* Prompt *
All of the entries must be reproduced exactly, with no images carried over.

#### Records for the exercise

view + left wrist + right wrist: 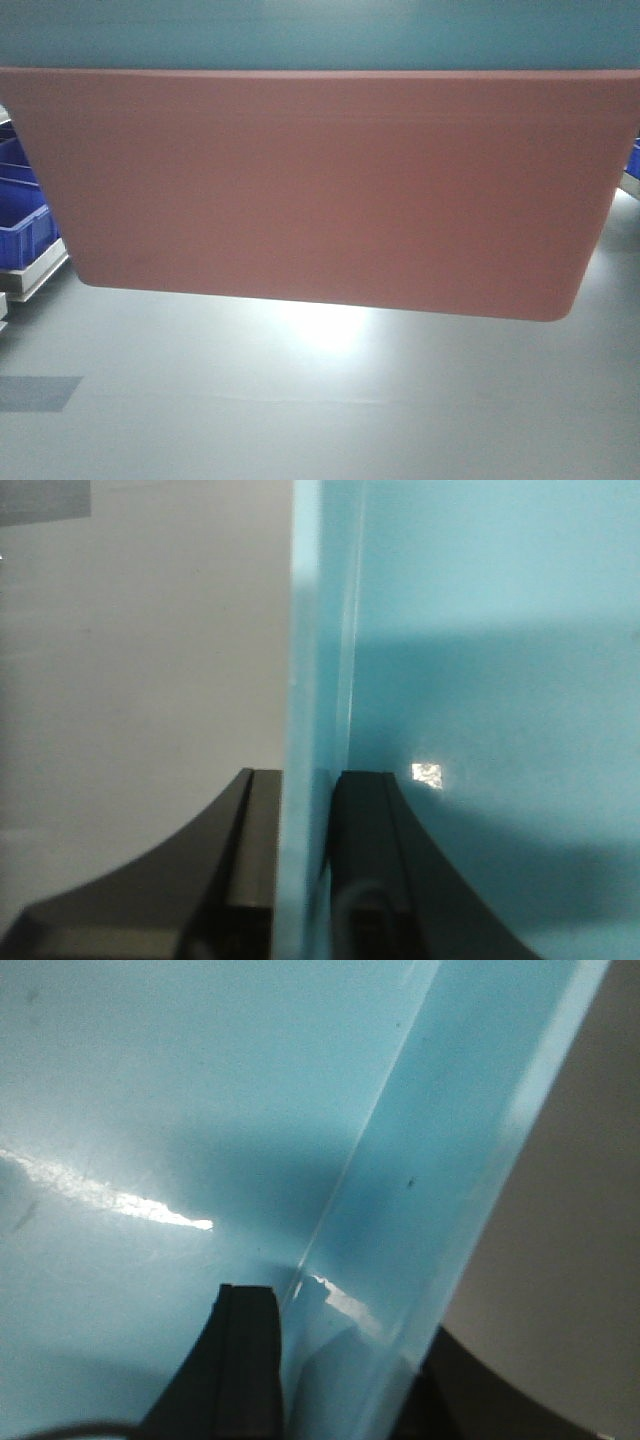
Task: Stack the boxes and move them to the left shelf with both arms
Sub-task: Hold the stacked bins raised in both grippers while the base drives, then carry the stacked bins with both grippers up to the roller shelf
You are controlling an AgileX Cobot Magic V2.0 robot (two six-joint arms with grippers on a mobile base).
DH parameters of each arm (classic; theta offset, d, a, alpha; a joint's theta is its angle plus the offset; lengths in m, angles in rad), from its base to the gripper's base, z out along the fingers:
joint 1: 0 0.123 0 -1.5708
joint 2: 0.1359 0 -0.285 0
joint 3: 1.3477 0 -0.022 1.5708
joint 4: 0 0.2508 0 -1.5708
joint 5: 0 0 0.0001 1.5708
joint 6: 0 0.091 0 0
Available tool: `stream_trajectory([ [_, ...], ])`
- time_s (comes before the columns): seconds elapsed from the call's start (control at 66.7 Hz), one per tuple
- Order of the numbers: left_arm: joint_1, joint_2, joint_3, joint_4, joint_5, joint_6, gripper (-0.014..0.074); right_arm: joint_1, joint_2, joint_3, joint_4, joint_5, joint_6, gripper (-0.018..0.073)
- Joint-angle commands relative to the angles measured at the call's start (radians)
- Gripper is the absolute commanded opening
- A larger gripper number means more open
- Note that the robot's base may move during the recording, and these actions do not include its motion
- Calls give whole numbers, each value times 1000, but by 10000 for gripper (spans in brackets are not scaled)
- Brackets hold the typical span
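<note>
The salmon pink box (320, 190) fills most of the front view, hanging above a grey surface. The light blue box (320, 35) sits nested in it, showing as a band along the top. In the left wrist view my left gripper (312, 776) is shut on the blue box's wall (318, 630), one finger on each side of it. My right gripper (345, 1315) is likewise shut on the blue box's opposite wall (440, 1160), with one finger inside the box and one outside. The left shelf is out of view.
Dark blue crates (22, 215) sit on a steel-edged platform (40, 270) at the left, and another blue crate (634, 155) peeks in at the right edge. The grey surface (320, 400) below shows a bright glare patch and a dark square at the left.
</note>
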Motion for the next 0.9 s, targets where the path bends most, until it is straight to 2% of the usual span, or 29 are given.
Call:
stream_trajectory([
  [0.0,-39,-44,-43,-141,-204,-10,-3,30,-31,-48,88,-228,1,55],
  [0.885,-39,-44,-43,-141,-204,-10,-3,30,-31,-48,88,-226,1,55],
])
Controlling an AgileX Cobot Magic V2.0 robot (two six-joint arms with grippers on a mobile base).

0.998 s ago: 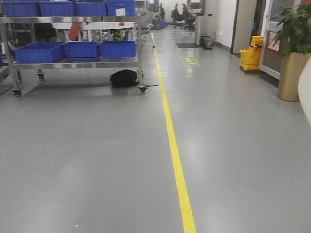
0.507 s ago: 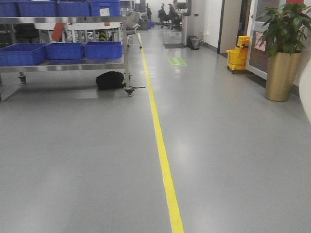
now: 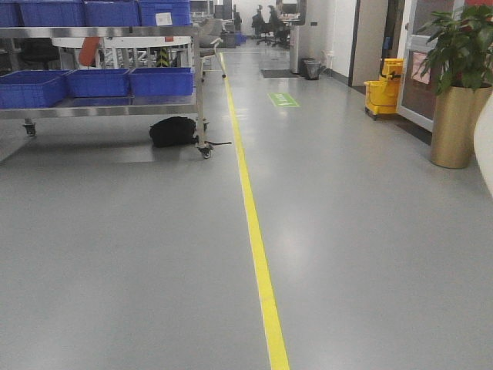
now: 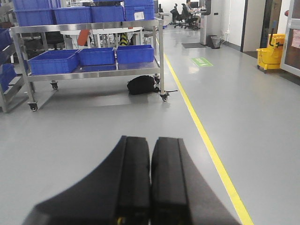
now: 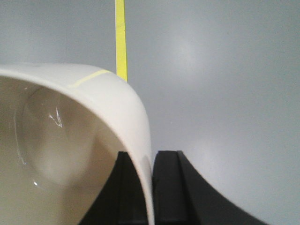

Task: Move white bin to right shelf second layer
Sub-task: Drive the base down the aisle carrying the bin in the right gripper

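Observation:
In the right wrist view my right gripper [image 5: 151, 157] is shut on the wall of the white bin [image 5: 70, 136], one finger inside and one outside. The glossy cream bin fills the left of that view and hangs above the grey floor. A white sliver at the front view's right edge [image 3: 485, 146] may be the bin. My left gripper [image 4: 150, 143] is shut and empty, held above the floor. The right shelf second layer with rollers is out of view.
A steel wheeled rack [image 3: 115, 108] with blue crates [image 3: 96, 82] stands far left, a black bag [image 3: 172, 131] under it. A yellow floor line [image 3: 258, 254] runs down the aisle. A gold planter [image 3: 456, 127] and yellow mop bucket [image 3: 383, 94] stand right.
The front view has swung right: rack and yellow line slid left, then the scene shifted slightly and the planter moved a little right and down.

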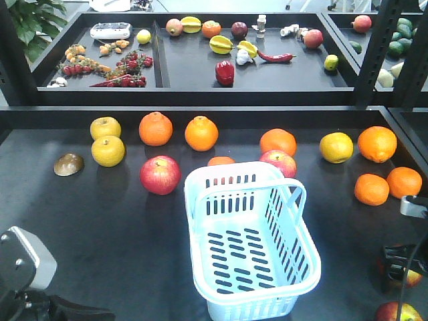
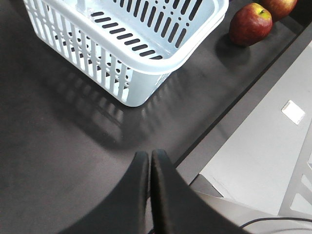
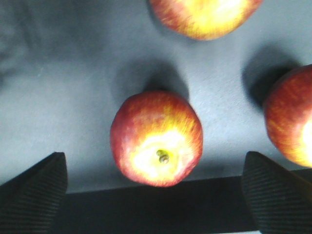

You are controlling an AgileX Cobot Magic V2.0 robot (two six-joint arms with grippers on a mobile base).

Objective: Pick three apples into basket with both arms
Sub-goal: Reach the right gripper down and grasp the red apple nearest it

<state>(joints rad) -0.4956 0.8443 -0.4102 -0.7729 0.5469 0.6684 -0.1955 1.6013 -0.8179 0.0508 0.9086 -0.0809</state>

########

* Written answer *
view + left wrist + right wrist: 
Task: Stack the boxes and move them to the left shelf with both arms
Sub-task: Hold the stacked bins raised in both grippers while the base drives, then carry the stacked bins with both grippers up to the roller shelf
You are controlling an AgileX Cobot Magic V2.0 robot (two six-joint arms with grippers on a mobile base).
DH parameters of each arm (classic; theta offset, d, a, alpha; a joint's theta is its angle plus the offset; lengths in m, angles in rad), from its base to the gripper's base, z out along the fingers:
joint 1: 0 0.123 0 -1.5708
joint 2: 0.1359 0 -0.285 0
joint 3: 1.3477 0 -0.022 1.5708
joint 4: 0 0.2508 0 -1.5708
joint 5: 0 0 0.0001 1.5708
joint 6: 0 0.091 0 0
Available tool: `stream_trajectory([ [_, ...], ])`
- time_s (comes before the columns): seconds elapsed from the call's start (control at 66.7 Hz), one per tuple
- Order of the numbers: left_arm: joint_1, joint_2, joint_3, joint_4, joint_5, joint_6, gripper (-0.014..0.074); right_arm: joint_1, joint_2, joint_3, joint_4, joint_5, joint_6, gripper (-0.018..0.073)
- Joint-angle commands relative to the angles measured at the call's start (radians)
- Gripper is the absolute commanded opening
- A larger gripper number means more open
- Note that the robot's base may move during the recording, and these actions do not include its motion
- Calls give whole numbers, each value times 1000, but by 10000 for gripper (spans in brackets are not scaled)
- Brackets hold the typical span
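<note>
The salmon pink box (320, 190) fills most of the front view, hanging above a grey surface. The light blue box (320, 35) sits nested in it, showing as a band along the top. In the left wrist view my left gripper (312, 776) is shut on the blue box's wall (318, 630), one finger on each side of it. My right gripper (345, 1315) is likewise shut on the blue box's opposite wall (440, 1160), with one finger inside the box and one outside. The left shelf is out of view.
Dark blue crates (22, 215) sit on a steel-edged platform (40, 270) at the left, and another blue crate (634, 155) peeks in at the right edge. The grey surface (320, 400) below shows a bright glare patch and a dark square at the left.
</note>
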Motion for the next 0.9 s, targets where the path bends most, until it is straight to 2% of the usual span, or 29 are given.
Call:
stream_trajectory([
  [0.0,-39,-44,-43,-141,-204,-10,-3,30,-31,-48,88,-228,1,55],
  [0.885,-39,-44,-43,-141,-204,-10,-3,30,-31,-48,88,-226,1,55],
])
Controlling an AgileX Cobot Magic V2.0 robot (two six-joint arms with grippers on a mobile base).

0.998 s ago: 
0.507 s ago: 
now: 
now: 
now: 

Task: Move white bin to right shelf second layer
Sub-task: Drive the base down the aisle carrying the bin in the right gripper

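Observation:
In the right wrist view my right gripper [image 5: 151, 157] is shut on the wall of the white bin [image 5: 70, 136], one finger inside and one outside. The glossy cream bin fills the left of that view and hangs above the grey floor. A white sliver at the front view's right edge [image 3: 485, 146] may be the bin. My left gripper [image 4: 150, 143] is shut and empty, held above the floor. The right shelf second layer with rollers is out of view.
A steel wheeled rack [image 3: 115, 108] with blue crates [image 3: 96, 82] stands far left, a black bag [image 3: 172, 131] under it. A yellow floor line [image 3: 258, 254] runs down the aisle. A gold planter [image 3: 456, 127] and yellow mop bucket [image 3: 383, 94] stand right.
The front view has swung right: rack and yellow line slid left, then the scene shifted slightly and the planter moved a little right and down.
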

You are controlling an AgileX Cobot Magic V2.0 robot (two six-joint arms with grippers on a mobile base).

Objective: Pick three apples into basket with both arms
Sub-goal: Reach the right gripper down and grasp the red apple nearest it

<state>(joints rad) -0.4956 0.8443 -0.4102 -0.7729 0.5469 0.6684 -0.1955 1.6013 -0.8179 0.0508 0.9086 -0.0809</state>

The exercise is done, and nothing more is needed.